# How much chemistry to use?



## JamesD (Apr 9, 2005)

When processing BW film in a small tank, how much chemical solution do you put into the tank? Do you fill it, or just enough to cover the film?

This is probably a dumb question, but I haven't been able to find the answer anywhere, and it's been holding me back from trying to develop my film.

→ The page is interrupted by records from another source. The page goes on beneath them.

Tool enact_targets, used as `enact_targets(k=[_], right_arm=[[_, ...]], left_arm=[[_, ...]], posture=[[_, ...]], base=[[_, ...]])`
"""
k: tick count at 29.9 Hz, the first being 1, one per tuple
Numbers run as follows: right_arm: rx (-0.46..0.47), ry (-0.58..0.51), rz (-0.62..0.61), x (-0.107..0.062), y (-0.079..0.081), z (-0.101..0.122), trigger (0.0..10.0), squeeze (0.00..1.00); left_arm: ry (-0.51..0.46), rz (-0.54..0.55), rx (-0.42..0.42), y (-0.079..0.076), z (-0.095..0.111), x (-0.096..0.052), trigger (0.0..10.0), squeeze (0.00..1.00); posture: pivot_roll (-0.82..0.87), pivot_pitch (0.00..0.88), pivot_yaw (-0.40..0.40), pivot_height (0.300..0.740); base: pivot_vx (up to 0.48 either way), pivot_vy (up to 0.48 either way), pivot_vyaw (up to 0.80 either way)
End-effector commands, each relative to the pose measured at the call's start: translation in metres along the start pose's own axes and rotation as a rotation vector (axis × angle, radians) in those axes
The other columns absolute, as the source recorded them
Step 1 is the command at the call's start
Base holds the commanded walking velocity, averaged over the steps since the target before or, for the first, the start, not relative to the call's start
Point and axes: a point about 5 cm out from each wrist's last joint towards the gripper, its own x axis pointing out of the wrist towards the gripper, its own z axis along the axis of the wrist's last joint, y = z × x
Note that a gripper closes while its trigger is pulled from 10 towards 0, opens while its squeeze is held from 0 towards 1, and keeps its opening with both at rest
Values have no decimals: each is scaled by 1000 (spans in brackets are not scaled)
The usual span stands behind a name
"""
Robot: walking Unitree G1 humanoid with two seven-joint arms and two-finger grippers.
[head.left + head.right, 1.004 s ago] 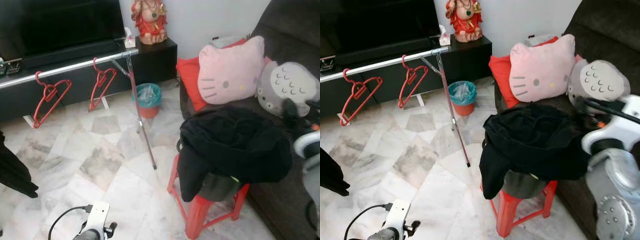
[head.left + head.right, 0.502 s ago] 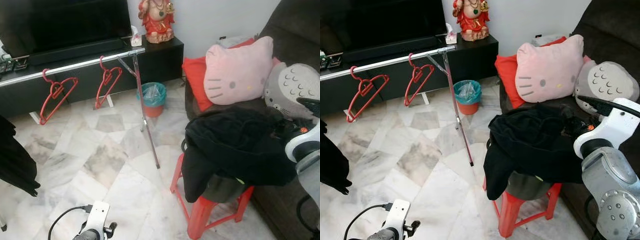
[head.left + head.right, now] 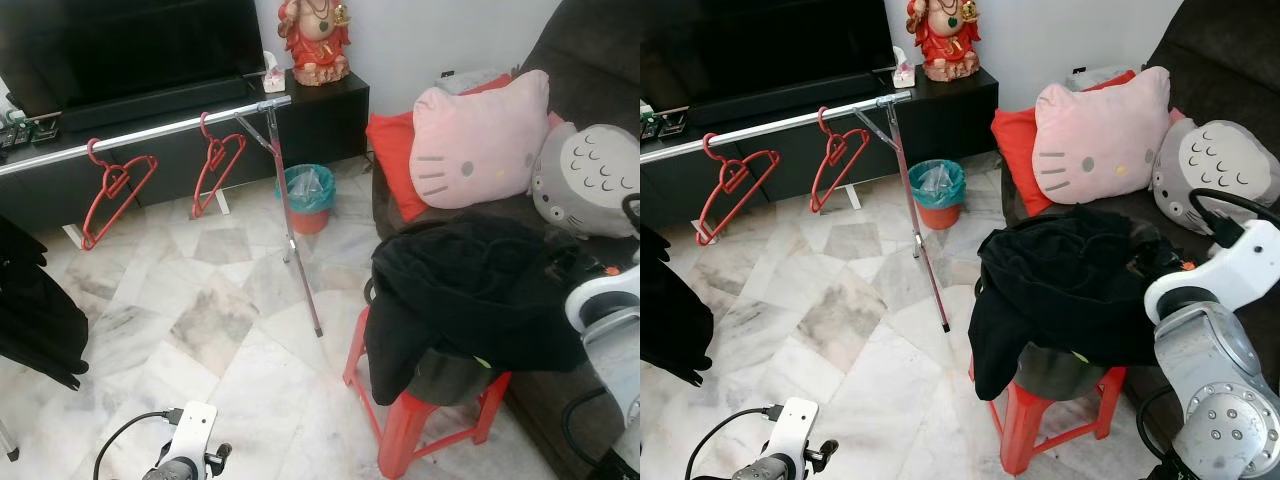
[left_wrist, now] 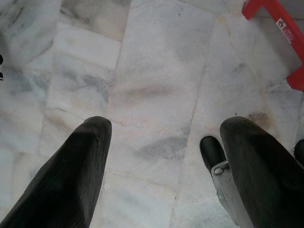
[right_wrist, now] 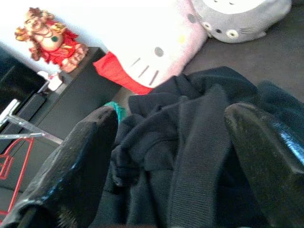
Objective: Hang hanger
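Two red hangers (image 3: 115,192) (image 3: 216,163) hang on the silver rail (image 3: 150,131) in front of the black TV cabinet. A heap of black clothing (image 3: 475,300) lies on a red stool (image 3: 408,440) beside the sofa. My right gripper (image 5: 171,156) is open just above that black clothing (image 5: 190,156), nothing between its fingers. Its silver arm (image 3: 1215,400) rises at the lower right. My left gripper (image 4: 166,161) hangs open over the marble floor (image 4: 156,85) and holds nothing; its white wrist (image 3: 188,450) sits low in the left eye view.
Dark garments (image 3: 35,310) hang at the far left. A teal bin (image 3: 305,195) stands by the rail's slanted leg (image 3: 298,255). The sofa (image 3: 590,60) carries a pink cushion (image 3: 480,140) and a grey plush (image 3: 600,180). Open marble floor (image 3: 200,330) lies between rail and stool.
The camera has swung left, bringing more of the hanging dark garments into view. My right arm has dropped lower beside the stool, and its black finger has left the eye views.
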Motion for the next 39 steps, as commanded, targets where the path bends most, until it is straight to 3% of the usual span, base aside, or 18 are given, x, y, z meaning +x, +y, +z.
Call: enact_targets(k=[1, 14, 23, 39], right_arm=[[18, -2, -53, 2, -6, 0, 10000, 0], [28, 84, 65, 7, 6, -15, 10000, 0], [38, 105, 22, 14, -2, -20, 10000, 0], [46, 142, 71, 20, 3, -31, 10000, 0]], left_arm=[[9, 4, 32, 4, -2, -1, 10000, 0], [9, 1, 34, 3, -2, -1, 10000, 0], [5, -1, 29, 2, -2, -1, 10000, 0], [5, 0, 31, 1, -2, -1, 10000, 0]], posture=[[-143, 0, 90, 740], [-139, 0, 88, 740], [-133, 0, 86, 740], [-128, 0, 86, 740]], base=[[0, 0, 0], [0, 0, 0], [0, 0, 0], [0, 0, 0]])
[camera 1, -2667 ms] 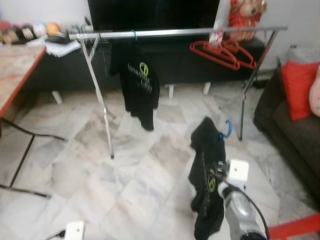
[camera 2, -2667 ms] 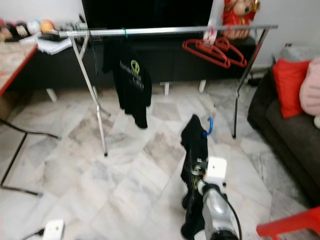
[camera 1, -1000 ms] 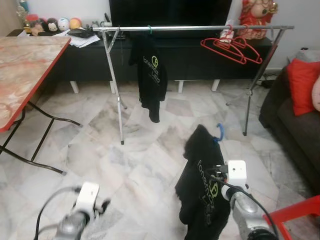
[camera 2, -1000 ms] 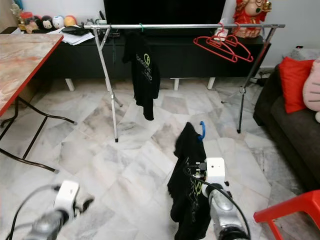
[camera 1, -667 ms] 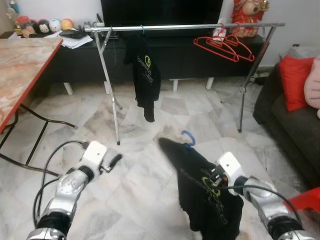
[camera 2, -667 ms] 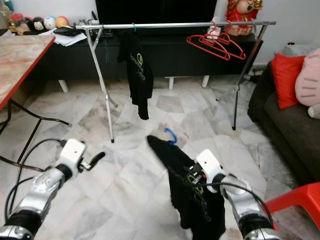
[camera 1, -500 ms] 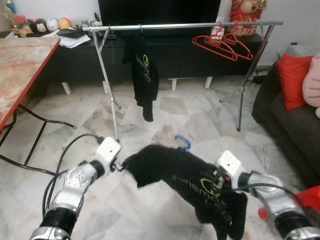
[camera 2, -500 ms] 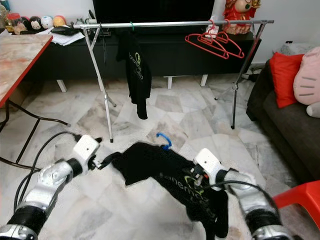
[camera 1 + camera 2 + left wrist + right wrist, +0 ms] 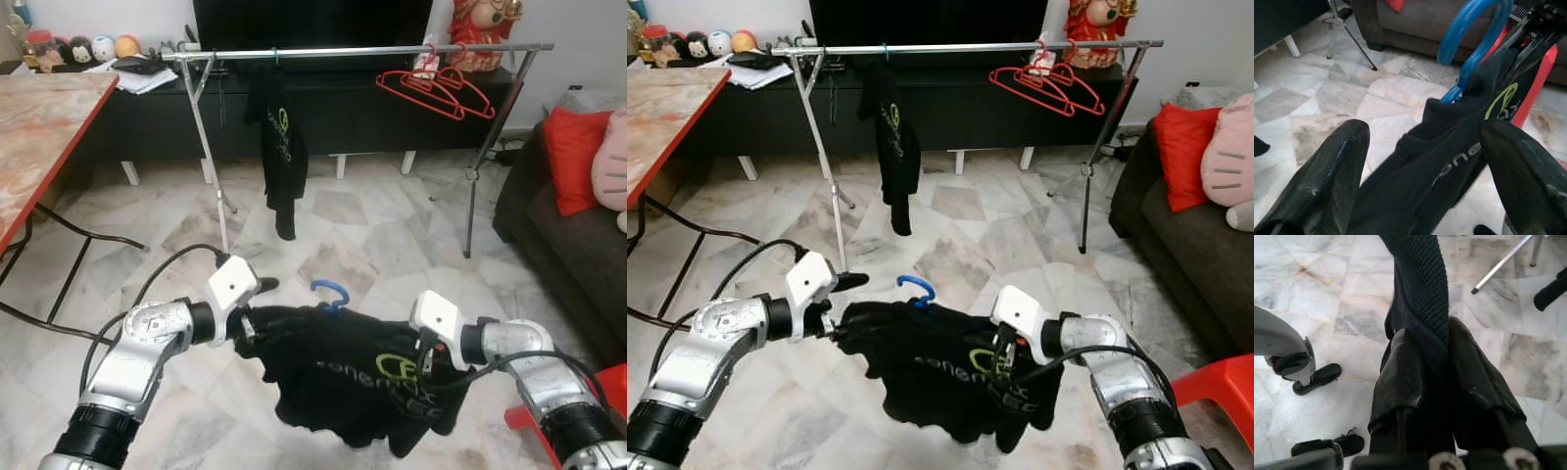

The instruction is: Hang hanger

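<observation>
A black T-shirt (image 9: 362,367) on a blue hanger, hook (image 9: 328,292) upright, is stretched level between my two grippers above the floor. My right gripper (image 9: 1425,350) is shut on a bunched fold of the shirt at its right end (image 9: 426,357). My left gripper (image 9: 250,311) is at the shirt's left shoulder; in the left wrist view its fingers (image 9: 1322,181) stand wide apart with the shirt (image 9: 1449,147) and the blue hook (image 9: 1469,44) between them. The silver rail (image 9: 353,49) runs across the back, well beyond the hook.
On the rail hang another black shirt (image 9: 277,147) and red hangers (image 9: 441,88). The rack's legs (image 9: 220,211) stand ahead. A red-edged table (image 9: 49,117) is at the left, a dark sofa (image 9: 578,235) with a red cushion (image 9: 568,157) at the right.
The shirt, earlier dangling from my right gripper alone, is now lifted and spread level. My left arm has come in to its left shoulder, and the hook has swung upright.
</observation>
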`<state>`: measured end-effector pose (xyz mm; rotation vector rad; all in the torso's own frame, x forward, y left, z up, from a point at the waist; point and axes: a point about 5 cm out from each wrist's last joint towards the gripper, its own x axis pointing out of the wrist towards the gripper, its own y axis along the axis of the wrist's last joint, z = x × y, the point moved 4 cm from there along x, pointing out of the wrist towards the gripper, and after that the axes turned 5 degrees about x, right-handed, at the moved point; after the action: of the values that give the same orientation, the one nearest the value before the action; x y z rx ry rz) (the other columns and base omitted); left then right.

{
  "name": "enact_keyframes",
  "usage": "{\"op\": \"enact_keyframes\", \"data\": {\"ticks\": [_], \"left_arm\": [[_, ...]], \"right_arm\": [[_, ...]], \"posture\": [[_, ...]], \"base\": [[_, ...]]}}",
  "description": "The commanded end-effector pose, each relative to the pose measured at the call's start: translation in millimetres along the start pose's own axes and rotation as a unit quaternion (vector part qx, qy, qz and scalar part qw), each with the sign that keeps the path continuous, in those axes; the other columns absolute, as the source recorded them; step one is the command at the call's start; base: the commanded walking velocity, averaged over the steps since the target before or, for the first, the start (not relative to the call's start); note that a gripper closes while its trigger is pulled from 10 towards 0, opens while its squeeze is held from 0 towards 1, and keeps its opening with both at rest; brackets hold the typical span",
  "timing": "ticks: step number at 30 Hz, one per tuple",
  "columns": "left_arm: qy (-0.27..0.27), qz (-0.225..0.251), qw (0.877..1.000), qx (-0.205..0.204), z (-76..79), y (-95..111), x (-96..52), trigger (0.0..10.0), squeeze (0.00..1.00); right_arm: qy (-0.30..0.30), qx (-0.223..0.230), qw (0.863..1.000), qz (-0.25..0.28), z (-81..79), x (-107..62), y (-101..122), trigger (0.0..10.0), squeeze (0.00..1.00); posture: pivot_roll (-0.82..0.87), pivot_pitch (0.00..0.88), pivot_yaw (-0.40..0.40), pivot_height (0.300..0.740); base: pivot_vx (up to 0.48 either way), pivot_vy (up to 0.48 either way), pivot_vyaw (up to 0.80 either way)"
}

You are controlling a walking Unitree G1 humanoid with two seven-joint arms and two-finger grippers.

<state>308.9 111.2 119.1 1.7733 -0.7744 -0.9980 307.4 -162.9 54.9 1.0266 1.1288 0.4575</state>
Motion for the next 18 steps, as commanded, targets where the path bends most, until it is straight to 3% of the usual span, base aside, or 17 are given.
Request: {"op": "enact_keyframes", "data": {"ticks": [1,11,18], "left_arm": [[-0.023,-0.01,1.0,0.005,5.1,1,-2.4,10.0,0.0],[-0.053,-0.035,0.998,-0.003,10.9,-6,-7.1,10.0,0.0],[-0.043,-0.031,0.999,0.0,9.0,-7,-0.7,10.0,0.0]], "right_arm": [[0.001,-0.022,1.0,0.011,1.2,-2.8,12,10.0,0.0],[0.036,-0.039,0.998,0.029,-8.4,-2.1,27,10.0,0.0],[0.077,-0.036,0.996,0.028,-21.2,-2.6,30,10.0,0.0]], "posture": [[-0.06,0.012,-0.042,0.74],[-0.06,0.0,-0.039,0.74],[-0.06,0.0,-0.045,0.74]], "base": [[0.0,0.0,0.0],[0.0,0.0,0.0],[0.0,0.0,0.0]]}}
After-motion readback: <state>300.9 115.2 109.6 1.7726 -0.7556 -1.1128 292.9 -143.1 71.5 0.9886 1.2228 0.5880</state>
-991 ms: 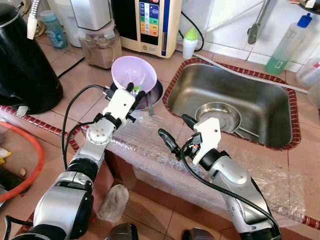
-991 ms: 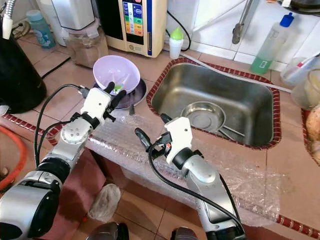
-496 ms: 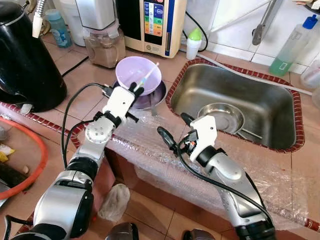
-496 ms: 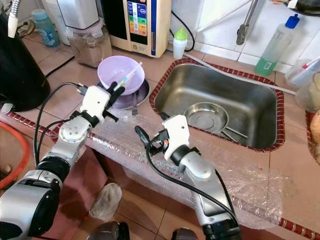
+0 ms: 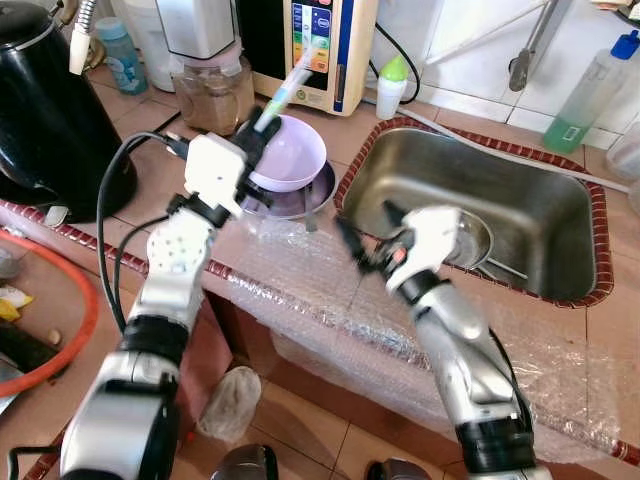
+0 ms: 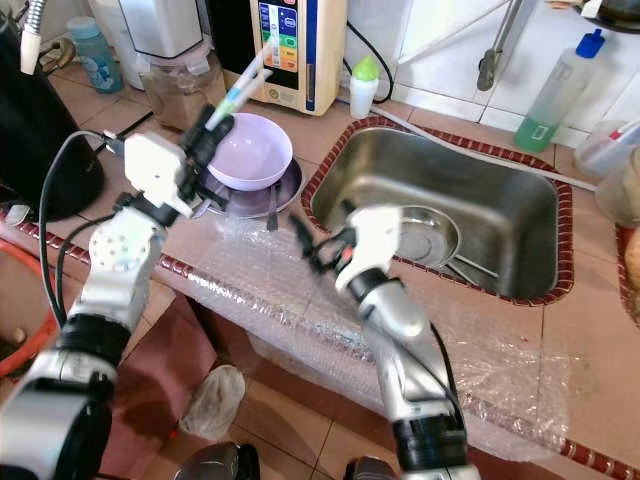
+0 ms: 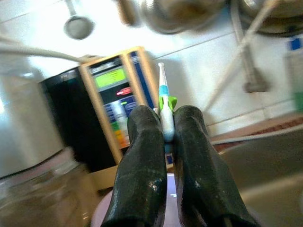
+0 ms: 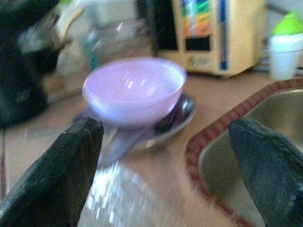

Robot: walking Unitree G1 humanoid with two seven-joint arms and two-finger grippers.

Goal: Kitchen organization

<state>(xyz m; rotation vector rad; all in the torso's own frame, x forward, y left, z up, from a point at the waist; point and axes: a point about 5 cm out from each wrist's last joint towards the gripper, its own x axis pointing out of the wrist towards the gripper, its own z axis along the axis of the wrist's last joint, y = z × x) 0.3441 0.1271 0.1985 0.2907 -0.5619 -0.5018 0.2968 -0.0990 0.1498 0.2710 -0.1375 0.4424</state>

I'm planning to develop one roll of 36exp Kodak 100TMax, using TMax developer, Kodak indicator stop, and Kodak rapid fixer. My tank holds two reels.


----------



## Hertz van Rental (Apr 10, 2005)

It should tell you on the tank or at least in the documentation.
If you are using Paterson tanks then it's 10 fl oz per film. But other tanks may well be different.
Best advice:
Put both spirals in the tank and fill with water until the top spiral is approx. 0.5 to 1cm below the surface.
Pour the water into a measuring jug and see how much is there and that's how much to use.
If you don't use enough chemicals there is the risk that part of the top film won't get developed.
Using too much is just a waste.
Giving the allowance I suggest uses the barest minimum whilst leaving a safety margin.


----------



## JamesD (Apr 10, 2005)

Thanks! Let's see what develops! :mrgreen:


----------



## JamesD (Apr 10, 2005)

Okay... I typed that while washing the film... It appears that everything came out... Just one thing I'm curious... what color is the film supposed to be? I haven't seen developed film in a long time. This is Kodak TMax film.


----------



## havoc (Apr 10, 2005)

It has a purple tint to it, doesn't it. You can remove most of the tint by prewashing the film in the tank for 2 min with clean water before you dev. Then after your fixing rinse well with water again and then use hypo clear for a 2 minute rinse. Then rinse with water again. This should take out "most" of the purple tint. It is ok to have some of it there though. It does not affect picture quality as far as I have seen.


----------



## JamesD (Apr 10, 2005)

It seems kind of bluish gray. I didn't wash the film before adding developer, but I did use hypo clearing agent for two minutes. It's not an intense tint, but the film isn't quite completely transparent in the unexposed areas. It's not nearly as strong as the tint in the unexposed portions of color film. I wonder whether I might've missed a small light leak somewhere in the room and slightly fogged the film. The images are clear, though.


----------